O mais importante, contudo, não é o indicador estatístico. O
mais importante é que PT e PSDB monopolizam a pauta político-
partidária e os projetos e estratégias nacionais. Todos os
outros partidos gravitam ao redor da disputa entre petistas e
tucanos e não conseguem nem mesmo criar uma agenda alternativa.
Uma ou outra agremiação procurou inserir a pauta liberal de
diminuição drástica dos tributos, mas não conseguiram superar a
curiosidade da imprensa, tornando-a marginal. Assim, a condução
da política econômica, a forma de gerenciamento de políticas
públicas e a agenda para as políticas sociais são claramente
definidas pelos dois partidos hegemônicos.

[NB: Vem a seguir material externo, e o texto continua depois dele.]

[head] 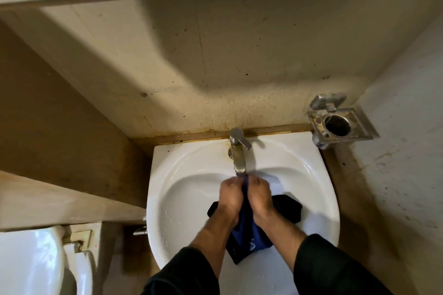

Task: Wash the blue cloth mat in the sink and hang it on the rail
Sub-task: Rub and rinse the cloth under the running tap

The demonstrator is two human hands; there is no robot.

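Note:
The blue cloth mat (247, 230), dark and wet, is bunched in the white sink (182, 175) below the tap (238, 151). My left hand (230, 196) and my right hand (260, 195) grip a fold of the mat side by side, knuckles close together, right under the tap's spout. The rest of the mat spreads out behind my hands and hangs down toward the sink's front edge. No rail is in view.
A metal tumbler holder (338, 122) is fixed to the wall at the sink's right corner. A white toilet (36, 263) stands at the lower left, beside a ledge (60, 203). Stained walls close in on three sides.

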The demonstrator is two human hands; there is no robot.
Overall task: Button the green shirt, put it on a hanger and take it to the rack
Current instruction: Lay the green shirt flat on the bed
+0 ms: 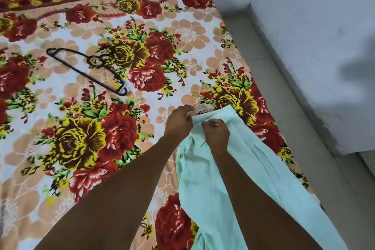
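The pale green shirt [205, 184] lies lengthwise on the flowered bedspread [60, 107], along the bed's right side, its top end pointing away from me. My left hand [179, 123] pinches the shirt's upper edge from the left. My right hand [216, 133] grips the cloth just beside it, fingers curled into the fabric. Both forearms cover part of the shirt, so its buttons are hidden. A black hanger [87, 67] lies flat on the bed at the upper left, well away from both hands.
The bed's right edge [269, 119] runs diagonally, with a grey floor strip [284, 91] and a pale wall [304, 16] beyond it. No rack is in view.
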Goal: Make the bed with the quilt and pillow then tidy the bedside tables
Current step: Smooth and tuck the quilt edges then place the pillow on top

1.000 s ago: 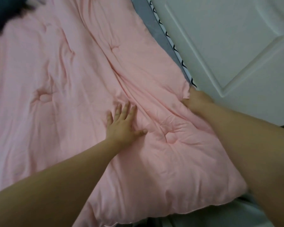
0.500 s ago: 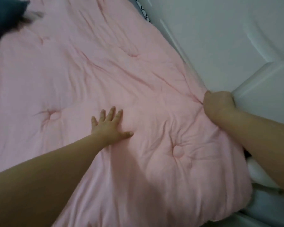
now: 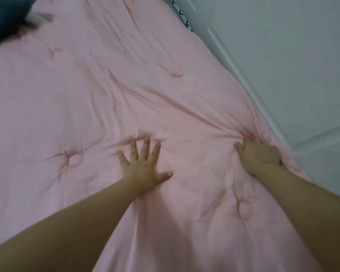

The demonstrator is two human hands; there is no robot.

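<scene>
A pink tufted quilt [image 3: 110,79] covers the whole bed, with creases fanning out from its right edge. My left hand [image 3: 145,165] lies flat on it near the middle, fingers spread and palm down. My right hand [image 3: 259,156] sits at the quilt's right edge, fingers curled into a bunched fold of the fabric. A dark blue pillow [image 3: 6,18] shows at the top left corner, partly out of view.
A white panelled door or wall [image 3: 287,61] runs close along the bed's right side. A strip of patterned sheet [image 3: 182,18] shows at the top between quilt and wall.
The quilt's right edge has been drawn out toward the wall, covering the grey mattress strip. My right hand shifted inward onto the quilt; my left hand stayed flat, sliding slightly.
</scene>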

Entre os dois
partidos, parece evidente que "o modo petista de governar" foi o
que sofreu maior aggiornamento de 1998 para cá, o que
eqüivaleria afirmar que ocorreu, recentemente, uma convergência
programática entre petistas e tucanos, consolidando um forte
pragmatismo gerencial na política nacional, focado na
estabilidade monetária e fiscal. Antes, o modelo petista
orientava-se pela "inversão de prioridades" (maiores
investimentos em áreas e populações menos abastadas) e
empoderamento social (aumento da participação do cidadão no
processo decisório de condução das políticas públicas).

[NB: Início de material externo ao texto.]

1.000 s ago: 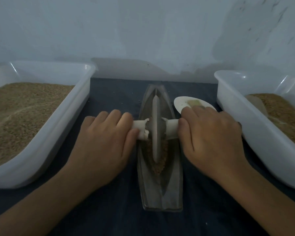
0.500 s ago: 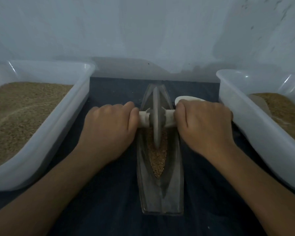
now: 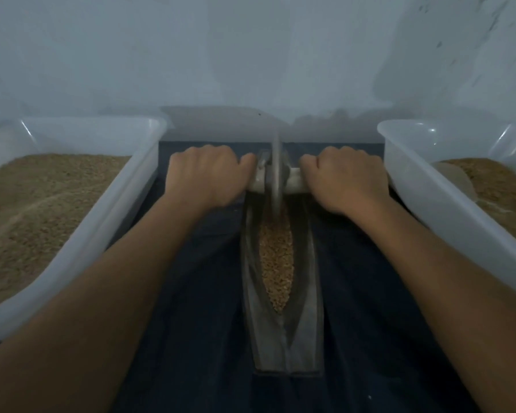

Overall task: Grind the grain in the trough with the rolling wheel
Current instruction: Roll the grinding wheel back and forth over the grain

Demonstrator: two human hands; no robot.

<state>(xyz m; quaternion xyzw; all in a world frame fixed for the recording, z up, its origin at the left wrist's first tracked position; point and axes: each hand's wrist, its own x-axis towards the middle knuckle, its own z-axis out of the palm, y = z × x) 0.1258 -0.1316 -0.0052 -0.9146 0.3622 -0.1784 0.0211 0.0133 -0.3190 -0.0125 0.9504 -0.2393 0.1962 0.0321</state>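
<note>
L hand (image 3: 204, 175) & R hand (image 3: 344, 177) both fisted tight round wheel (image 3: 276, 174) axle ends, far end of trough (image 3: 307, 293)

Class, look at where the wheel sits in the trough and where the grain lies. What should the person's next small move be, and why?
Probably draw the wheel back toward the body. Both the left hand and the right hand grip its axle handles at the far end of the trough, while nearly all the visible grain lies nearer the person, uncovered by the wheel. A return roll would likely crush it.
</note>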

O pragmatismo gerencial do momento torna-se extremamente técnico
e desqualifica, em parte, o modo de operação política dos
peemedebistas e peefelistas, mais afeitos à dinâmica
tradicional, marcada pela fidelidade e pelos acordos e
habilidades políticas de suas lideranças. Aqui repousa as bases
para a cristalização da polarização do sistema parditário
brasileiro.
2. Quando a bipolarização desloca a disputa para o marketing
pessoal
Um sistema partidário bipolar, mesmo quando não consolidado
(como é o caso brasileiro), gera dois movimentos que se
contradizem. Um primeiro movimento é o de conflito aberto. Há
uma tendência declarada em busca da maior identidade com o
eleitorado e desqualificação do adversário direto.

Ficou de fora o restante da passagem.